Senator Warren also introduced a sweeping set of anti corruption reforms which would establish new disclosure laws for financial conflicts of interest and would put a lifetime ban on members of congress and agency heads from becoming lobbyists once they leave office. These reforms would cut back on the undue influence that the corporate sector has over Washington, and could help restore public confidence in our institutions by eliminating the actual and apparent conflicts of interest. McAuliffe himself was the founder and co owner of a law and lobbying firm called McAuliffe, Kelly & Raffaelli from 1985-1994, though his role at the company did not involve lobbying himself.

Civil rights activist Coretta Scott King argued that unemployment and poverty were forms of violence, and that the economic precarity they produced were central to enforcing racial hierarchies. She fought for guaranteed employment and income as a right. FDR’s second bill of rights included “The right to a useful and remunerative job in the industries or shops or farms or mines of the Nation.” The ambition and vision of these leaders stands in sharp contrast to McAuliffe’s casual dismissal of a job guarantee as unrealistic. To be clear, there are significant administrative challenges to delivering a right to a job, just like there are administrative challenges in delivering K-12 education. Democrats have started the process of addressing those challenges; Senator Booker (D-NJ) has introduced legislation for an experimental pilot job guarantee program.

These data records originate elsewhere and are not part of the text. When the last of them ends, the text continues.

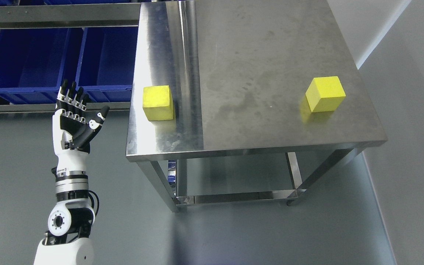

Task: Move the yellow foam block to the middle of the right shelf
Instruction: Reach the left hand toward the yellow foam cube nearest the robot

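Two yellow foam blocks rest on the steel table [256,73]. One block [157,102] sits near the table's left front edge. The other block [325,93] sits near the right edge, turned at an angle. My left hand [77,112] is raised off the table's left side, palm facing the camera, fingers spread and holding nothing. It is to the left of the nearer block and apart from it. The right arm does not show.
Blue bins [31,62] stand on a rack behind my left hand, under a steel rail [57,14]. The table has a lower shelf [234,195] between its legs. Grey floor lies around the table, with a pale wall at the upper right.
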Robot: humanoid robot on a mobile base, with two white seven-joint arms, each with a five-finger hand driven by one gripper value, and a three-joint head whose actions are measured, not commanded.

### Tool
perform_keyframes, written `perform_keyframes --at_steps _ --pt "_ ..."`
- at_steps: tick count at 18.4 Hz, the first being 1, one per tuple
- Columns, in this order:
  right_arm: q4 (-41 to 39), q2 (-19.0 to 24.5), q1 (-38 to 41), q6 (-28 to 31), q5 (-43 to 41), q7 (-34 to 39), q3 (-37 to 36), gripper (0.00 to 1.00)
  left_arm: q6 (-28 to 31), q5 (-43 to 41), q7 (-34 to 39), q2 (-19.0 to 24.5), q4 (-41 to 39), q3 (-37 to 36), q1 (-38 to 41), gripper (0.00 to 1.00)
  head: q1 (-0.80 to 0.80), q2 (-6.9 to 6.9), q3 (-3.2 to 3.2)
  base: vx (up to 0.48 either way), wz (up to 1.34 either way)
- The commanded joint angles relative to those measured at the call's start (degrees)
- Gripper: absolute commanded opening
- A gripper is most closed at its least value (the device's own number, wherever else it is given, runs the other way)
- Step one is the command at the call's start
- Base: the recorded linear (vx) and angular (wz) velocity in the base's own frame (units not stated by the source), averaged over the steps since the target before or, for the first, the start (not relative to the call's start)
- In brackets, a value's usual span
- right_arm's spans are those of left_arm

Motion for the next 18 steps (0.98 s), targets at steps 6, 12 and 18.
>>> perform_keyframes --at_steps 6,12,18 --pt "-1.0 -1.0 0.1 0.0 0.2 0.0 0.0 1.00 0.0 0.0 -0.2 -0.5 0.2 -0.3 1.2 0.99 0.00 0.00 0.00 0.000 0.00" --pt "-1.0 -1.0 0.1 0.0 0.2 0.0 0.0 1.00 1.5 0.0 -0.3 -0.2 -1.8 -0.7 -2.1 0.98 0.00 0.00 0.00 0.000 0.00" --pt "-1.0 -1.0 0.1 0.0 0.2 0.0 0.0 1.00 15.4 0.0 -0.3 -0.6 -1.7 -2.4 -12.7 0.97 0.00 0.00 0.00 0.000 0.00"
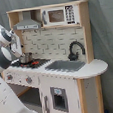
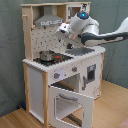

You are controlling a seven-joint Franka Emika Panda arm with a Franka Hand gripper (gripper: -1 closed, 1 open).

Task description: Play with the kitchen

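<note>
Jaws: the jaws (image 2: 64,31) hung over the hob end of the kitchen (image 1: 69,71); whether spread or pressed together could not be told in either exterior view.
Kitchen: it stood on the floor against a grey backdrop, with hood (image 2: 48,21) and microwave (image 1: 56,15) above, and tap (image 1: 75,49) behind the sink (image 1: 65,66).
Pot: a small metal pot (image 2: 46,55) sat on the red-ringed hob (image 1: 30,63), below and to the second exterior view's left of the jaws.
Oven door: the oven door (image 2: 70,102) hung open toward the front.
Step in hand: probably reaching for the pot.
Doing it well: descend straight, stay clear of the hood, grip the rim squarely so the light pot does not skid.
</note>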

Representative Alexandria Ocasio Cortez (D-NY 14th District) has floated the idea of a 70% marginal tax rate on income over 10 million. This rate is in line with historical rates in the US, and discourages the wealthy from rent seeking (capturing income without creating value).

The list could go on, but the point should be clear: some Democrats want to change the rules of the game and create a system that works for everyone, and their policy solutions are popular and empirically sound. McAuliffe and other centrists should join their colleagues who are tackling the root causes of dysfunction and inequity in the economy, and should stop attacking universal programs while they protect a system that is designed to allow the wealthy to extract enormous amounts of money from the workers who create real value in the economy.